Once armed with the truth – not spin, myths or hyperbole – let people apply the facts to their own situation. “We Provide, You Decide.” ©
Ending Ignorance and Prejudice – What a U.S. Government Report Says
The Government Accountability Office (GAO) says that the most affordable type of permanent housing in America is usually a manufactured home (see GAO chart below).
The expert in the video on this page, Bill Matchneer – a former, well-placed federal official – also notes that people don’t have to sacrifice quality to get savings. We’ve spotlighted in previous reports that on fire or windstorm safety, manufactured homes are as or more safe than conventional construction.
Part of the challenge is that people still call manufactured homes, ‘mobile homes’ or the T Word – ‘trailer’ – even though there’s been no mobile homes built in the U.S. for over 40 years. They are not the same thing, as manufactured homes are built to a federal construction and safety code, one that older mobile homes and trailer houses did not benefit from.
Older mobile homes did burn more often, and often are more vulnerable to windstorms. But just as old crank telephones evolved over time into modern smart phones, or how cars have evolved, so too have modern factory-built manufactured homes evolved from the mobile homes of 4 decades ago.
Census Bureau Says Manufactured Homes Cost Much Le$$
The reason people produce products from electronics, clothing and cars in a factory is because the quality goes up and the costs comes down. The same can be true with housing.
The U.S. Census Bureau doesn’t rate quality, but it does makes a similar point as the GAO’s about price. The Census department’s research for many years have stated that the cost of buying a new HUD Code manufactured home is about half the cost of conventional home building.

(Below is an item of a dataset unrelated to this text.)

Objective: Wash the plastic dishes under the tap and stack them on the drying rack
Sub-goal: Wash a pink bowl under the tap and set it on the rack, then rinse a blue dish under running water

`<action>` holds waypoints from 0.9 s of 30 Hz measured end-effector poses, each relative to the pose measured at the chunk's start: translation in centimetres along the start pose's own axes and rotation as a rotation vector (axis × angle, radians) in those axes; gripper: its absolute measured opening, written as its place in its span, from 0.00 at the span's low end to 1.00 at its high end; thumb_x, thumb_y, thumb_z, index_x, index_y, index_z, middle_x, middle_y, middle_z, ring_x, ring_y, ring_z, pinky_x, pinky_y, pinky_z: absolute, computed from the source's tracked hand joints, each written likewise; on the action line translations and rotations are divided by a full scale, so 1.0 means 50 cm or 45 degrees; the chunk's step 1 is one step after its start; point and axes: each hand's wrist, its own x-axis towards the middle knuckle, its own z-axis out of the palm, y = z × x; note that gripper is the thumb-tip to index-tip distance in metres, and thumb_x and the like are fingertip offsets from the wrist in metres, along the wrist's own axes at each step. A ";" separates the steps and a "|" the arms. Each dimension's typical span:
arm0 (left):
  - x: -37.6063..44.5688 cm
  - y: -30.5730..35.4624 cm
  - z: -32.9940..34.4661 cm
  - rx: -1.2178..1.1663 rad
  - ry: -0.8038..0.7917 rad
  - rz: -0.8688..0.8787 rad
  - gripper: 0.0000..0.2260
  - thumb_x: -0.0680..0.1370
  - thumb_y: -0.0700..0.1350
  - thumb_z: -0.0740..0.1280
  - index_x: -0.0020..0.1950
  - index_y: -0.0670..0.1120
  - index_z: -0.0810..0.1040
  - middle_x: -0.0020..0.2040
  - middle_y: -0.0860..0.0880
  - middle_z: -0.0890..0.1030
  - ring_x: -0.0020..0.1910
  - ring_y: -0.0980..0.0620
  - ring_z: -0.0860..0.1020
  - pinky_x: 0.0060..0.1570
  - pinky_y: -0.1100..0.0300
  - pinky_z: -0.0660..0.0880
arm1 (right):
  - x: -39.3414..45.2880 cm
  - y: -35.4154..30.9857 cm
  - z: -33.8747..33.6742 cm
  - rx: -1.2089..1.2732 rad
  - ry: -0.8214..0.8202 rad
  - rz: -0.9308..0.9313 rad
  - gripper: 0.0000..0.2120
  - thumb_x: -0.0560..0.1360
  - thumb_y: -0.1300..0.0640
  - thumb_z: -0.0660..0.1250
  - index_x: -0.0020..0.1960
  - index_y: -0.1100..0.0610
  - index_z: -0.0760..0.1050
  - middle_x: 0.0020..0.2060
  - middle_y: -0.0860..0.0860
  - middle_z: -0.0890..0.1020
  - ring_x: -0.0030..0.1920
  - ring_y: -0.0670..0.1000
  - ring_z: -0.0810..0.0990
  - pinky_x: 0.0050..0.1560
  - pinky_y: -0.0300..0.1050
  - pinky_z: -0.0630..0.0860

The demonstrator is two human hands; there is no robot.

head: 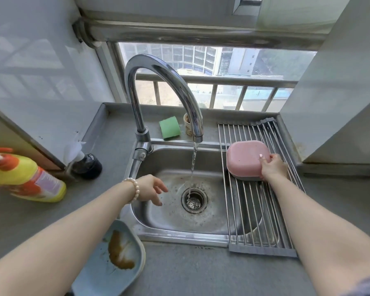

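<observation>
Head view: right hand point(272, 167) grips the near right edge of a pink dish point(247, 159), thumb on top, fingers curled under the rim. Pink dish lies upside down on the drying rack point(263, 221), stacked over a grey dish point(244, 177) whose rim shows beneath. Rack spans the right side of the sink point(179, 229). Left hand point(151, 190) hangs over the basin, fingers loosely spread, holding nothing. Tap point(158, 92) running; water falls to the drain point(194, 199). Soiled blue dish point(115, 259) sits on the table point(201, 272) at near left. Green sponge point(169, 127) behind the sink; yellow bottle point(24, 178) at left.
</observation>
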 end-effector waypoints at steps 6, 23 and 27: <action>-0.029 -0.034 -0.011 0.201 -0.128 -0.108 0.24 0.68 0.33 0.73 0.62 0.49 0.77 0.60 0.49 0.76 0.60 0.50 0.74 0.52 0.60 0.73 | -0.009 -0.027 -0.012 -0.234 0.076 0.137 0.21 0.79 0.54 0.62 0.67 0.63 0.65 0.65 0.64 0.65 0.57 0.67 0.76 0.55 0.58 0.76; -0.069 -0.094 -0.026 0.180 -0.085 -0.127 0.15 0.67 0.32 0.61 0.37 0.49 0.82 0.36 0.48 0.78 0.37 0.51 0.72 0.33 0.62 0.67 | -0.494 -0.115 0.172 -0.174 -1.026 -0.611 0.15 0.73 0.41 0.67 0.47 0.53 0.77 0.42 0.52 0.82 0.43 0.55 0.82 0.45 0.50 0.79; -0.091 -0.104 -0.037 0.227 -0.230 -0.246 0.11 0.71 0.38 0.64 0.47 0.52 0.81 0.44 0.50 0.79 0.44 0.54 0.76 0.40 0.60 0.75 | -0.604 -0.134 0.220 -0.368 -1.442 -0.626 0.33 0.69 0.38 0.71 0.68 0.50 0.66 0.56 0.51 0.78 0.52 0.52 0.79 0.50 0.48 0.80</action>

What the Census doesn’t say – but federal law mandates – is this. That today’s manufactured homes are third party inspected. They must be federally certified for safety, construction, and energy efficiency.
So while there are entry level manufactured homes (think of an basic level cell phone, or an entry level car) – as well as upgraded “residential style” models, the overall savings is substantial. You can site build a house for $400 a square foot, but you can also site build a home for $125 a square foot, depending on the market and what features are in that house. The same principle applies to factory home building as does to a house or car. You can have basic cars, and cars that are loaded with features. Ditto that for a manufactured home.
The savings in time, labor costs, less wasted material and other factors yields savings, without sacrificing safety or other factors.
Affordable homes are a growing need in America, and around the world. There are advantages that a HUD Code manufactured home can provide that other forms of construction – no matter how good those others may be – don’t enjoy the benefits of preemption and standardization that can save significantly without sacrificing quality, saving energy features, or safety.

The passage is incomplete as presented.